> _Task goal_:
Would you print the whole listing again, exactly?

-------------------------

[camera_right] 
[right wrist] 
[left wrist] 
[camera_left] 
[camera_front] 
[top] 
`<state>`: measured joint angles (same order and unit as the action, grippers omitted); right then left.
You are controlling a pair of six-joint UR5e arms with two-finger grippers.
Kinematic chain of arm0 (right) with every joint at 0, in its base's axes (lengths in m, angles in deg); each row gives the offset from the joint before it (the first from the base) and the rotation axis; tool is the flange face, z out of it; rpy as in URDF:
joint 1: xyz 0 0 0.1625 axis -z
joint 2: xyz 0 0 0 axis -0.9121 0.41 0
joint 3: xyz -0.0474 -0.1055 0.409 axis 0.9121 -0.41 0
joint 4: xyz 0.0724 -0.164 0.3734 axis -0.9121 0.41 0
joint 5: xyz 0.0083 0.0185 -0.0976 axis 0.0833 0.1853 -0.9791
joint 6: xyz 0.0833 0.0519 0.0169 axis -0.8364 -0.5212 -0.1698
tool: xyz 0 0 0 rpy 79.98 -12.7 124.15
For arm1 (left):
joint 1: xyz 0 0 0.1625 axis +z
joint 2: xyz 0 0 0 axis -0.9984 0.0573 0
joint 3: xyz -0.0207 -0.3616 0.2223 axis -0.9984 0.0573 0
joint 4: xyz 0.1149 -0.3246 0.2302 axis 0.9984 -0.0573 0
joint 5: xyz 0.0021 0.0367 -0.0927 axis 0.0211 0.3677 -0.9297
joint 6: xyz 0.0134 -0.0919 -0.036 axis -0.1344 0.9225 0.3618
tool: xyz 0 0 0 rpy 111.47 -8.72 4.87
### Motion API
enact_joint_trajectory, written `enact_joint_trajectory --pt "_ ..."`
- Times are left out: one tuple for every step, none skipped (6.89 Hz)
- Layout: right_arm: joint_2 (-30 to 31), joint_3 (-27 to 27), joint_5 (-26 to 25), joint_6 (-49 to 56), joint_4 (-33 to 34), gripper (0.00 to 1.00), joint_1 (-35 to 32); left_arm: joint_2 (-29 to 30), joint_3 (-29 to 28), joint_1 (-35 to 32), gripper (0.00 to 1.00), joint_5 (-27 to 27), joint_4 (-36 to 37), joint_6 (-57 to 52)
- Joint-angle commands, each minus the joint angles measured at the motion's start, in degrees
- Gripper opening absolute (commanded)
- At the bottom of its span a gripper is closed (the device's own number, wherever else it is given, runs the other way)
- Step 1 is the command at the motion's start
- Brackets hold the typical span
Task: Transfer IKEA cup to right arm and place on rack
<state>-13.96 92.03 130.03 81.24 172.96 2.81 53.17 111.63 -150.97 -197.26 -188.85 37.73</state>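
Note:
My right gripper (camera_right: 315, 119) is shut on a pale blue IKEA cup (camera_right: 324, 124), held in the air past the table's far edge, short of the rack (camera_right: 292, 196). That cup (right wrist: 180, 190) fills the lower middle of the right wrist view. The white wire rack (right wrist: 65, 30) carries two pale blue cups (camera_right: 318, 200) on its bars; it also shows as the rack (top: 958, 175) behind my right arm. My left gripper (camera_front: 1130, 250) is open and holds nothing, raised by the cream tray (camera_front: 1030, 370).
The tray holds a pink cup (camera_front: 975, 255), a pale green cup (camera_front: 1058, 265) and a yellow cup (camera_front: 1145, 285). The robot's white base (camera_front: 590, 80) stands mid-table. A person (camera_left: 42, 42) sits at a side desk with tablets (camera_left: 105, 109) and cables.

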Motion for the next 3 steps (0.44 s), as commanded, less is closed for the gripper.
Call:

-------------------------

> _Finished exercise_:
[camera_right] 
[right wrist] 
[left wrist] 
[camera_left] 
[camera_front] 
[top] 
`<state>`: measured joint angles (same order and unit as the action, grippers omitted); right then left.
You are controlling a pair of six-joint UR5e arms with two-finger grippers.
Kinematic chain of arm0 (right) with every joint at 0, in its base's axes (lengths in m, angles in deg); each row gives the offset from the joint before it (the first from the base) and the rotation axis; tool is the flange face, z out of it; rpy as in URDF:
joint 1: xyz 0 0 0.1625 axis -z
joint 2: xyz 0 0 0 axis -0.9121 0.41 0
joint 3: xyz -0.0474 -0.1055 0.409 axis 0.9121 -0.41 0
joint 4: xyz 0.0724 -0.164 0.3734 axis -0.9121 0.41 0
joint 5: xyz 0.0083 0.0185 -0.0976 axis 0.0833 0.1853 -0.9791
joint 6: xyz 0.0833 0.0519 0.0169 axis -0.8364 -0.5212 -0.1698
tool: xyz 0 0 0 rpy 79.98 -12.7 124.15
For arm1 (left):
joint 1: xyz 0 0 0.1625 axis +z
joint 2: xyz 0 0 0 axis -0.9984 0.0573 0
joint 3: xyz -0.0207 -0.3616 0.2223 axis -0.9984 0.0573 0
joint 4: xyz 0.1149 -0.3246 0.2302 axis 0.9984 -0.0573 0
joint 5: xyz 0.0021 0.0367 -0.0927 axis 0.0211 0.3677 -0.9297
joint 6: xyz 0.0134 -0.0919 -0.036 axis -0.1344 0.9225 0.3618
tool: xyz 0 0 0 rpy 111.47 -8.72 4.87
### Motion API
enact_joint_trajectory, written `enact_joint_trajectory --pt "_ ..."`
- Times are left out: one tuple for every step, none skipped (6.89 Hz)
- Layout: right_arm: joint_2 (-30 to 31), joint_3 (-27 to 27), joint_5 (-26 to 25), joint_6 (-49 to 56), joint_4 (-33 to 34), gripper (0.00 to 1.00), joint_1 (-35 to 32); left_arm: joint_2 (-29 to 30), joint_3 (-29 to 28), joint_1 (-35 to 32), gripper (0.00 to 1.00), joint_5 (-27 to 27), joint_4 (-36 to 37), joint_6 (-57 to 52)
- Joint-angle commands, each minus the joint angles measured at the motion's start, in degrees
- Gripper opening absolute (commanded)
- At the bottom of its span a gripper is closed (the device's own number, wherever else it is given, runs the other way)
- Step 1 is the command at the motion's start
- Brackets hold the typical span
Task: Transfer IKEA cup to right arm and place on rack
<state>-13.96 92.03 130.03 81.24 172.96 2.81 53.17 111.63 -150.97 -197.26 -188.85 37.73</state>
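Note:
My right gripper (camera_right: 315, 119) is shut on a pale blue IKEA cup (camera_right: 324, 124), held in the air past the table's far edge, short of the rack (camera_right: 292, 196). That cup (right wrist: 180, 190) fills the lower middle of the right wrist view. The white wire rack (right wrist: 65, 30) carries two pale blue cups (camera_right: 318, 200) on its bars; it also shows as the rack (top: 958, 175) behind my right arm. My left gripper (camera_front: 1130, 250) is open and holds nothing, raised by the cream tray (camera_front: 1030, 370).
The tray holds a pink cup (camera_front: 975, 255), a pale green cup (camera_front: 1058, 265) and a yellow cup (camera_front: 1145, 285). The robot's white base (camera_front: 590, 80) stands mid-table. A person (camera_left: 42, 42) sits at a side desk with tablets (camera_left: 105, 109) and cables.
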
Motion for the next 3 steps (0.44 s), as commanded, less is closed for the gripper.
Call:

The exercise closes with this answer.